There are three political dimensions to the budget’s star “children in hardship” item.
One is John Key’s ownership. That fits his protestations of concern about disadvantaged children — though action has been slow coming. He made his pile in finance. This shows a human side.
The second is that hardship is socially divisive. It threatens social stability and broad prosperity. Moderate conservatives — Bill English is one — do not like social instability.
The third dimension is votes. Disquiet has grown about the large numbers of children in “persistent deprivation”, English’s phrase yesterday. That disquiet has spread beyond the do-good brigades.
If “they” in the cabinet seem to be doing something about that deficit, that disquiet might ease.
In other words, the government is spreading bitumen in a deepening political pothole. It might keep some voters from leaving National in 2017.
The rest of the budget is much in that vein. This is not a blockbuster third term kickstart. It is steady-as-you-go.
But it may not be quite as steady as it looks. The economic forecasts look optimistic, with the risks loaded on the downside. The forecast 2015-16 surplus is knife-edge. Resumption of contributions to the fiscally important Superannuation Fund is pushed out to 2020-21.
Also, embedded in the modest $1 billion new spending are fishhooks.
For example, $320 million additional health funding for 2015-16 will not ease the tightening pressure on hospitals. “Maintaining existing services and expected demand will be challenging,” said PwC yesterday. And it “misses the opportunity to invest in long-term conditions prevention which could reduce future demand”.
English is funding most of the hardship package by removing the kickstart subsidy on KiwiSaver and imposing a new airport tax.
His tight rein now is to fund an election tax cut pitch in 2017, which will probably only offset fiscal drag.
The budget also skirted round two political timebombs.
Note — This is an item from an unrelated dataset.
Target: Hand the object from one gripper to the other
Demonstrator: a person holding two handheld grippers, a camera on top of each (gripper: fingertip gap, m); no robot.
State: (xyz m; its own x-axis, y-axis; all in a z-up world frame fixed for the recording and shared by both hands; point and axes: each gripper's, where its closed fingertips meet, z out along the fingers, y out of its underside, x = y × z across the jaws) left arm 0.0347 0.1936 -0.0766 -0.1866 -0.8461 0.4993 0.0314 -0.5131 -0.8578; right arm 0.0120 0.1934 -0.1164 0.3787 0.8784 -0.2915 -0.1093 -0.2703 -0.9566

On what Winston Peters in yesterday’s debate called “the regional and provincial deficit” — now a big talking issue in local government circles and a quiet worry on government back benches — Steven Joyce offered $8 million a year for “new, privately-led regional research institutes to support increased innovation”.
Total research spending stays below the OECD government average. Investment for the future?
The other was housing: $52 million to convert government land for development in Auckland.
Housing may decide whether steady-as-you-go is steady enough for the 2017 election.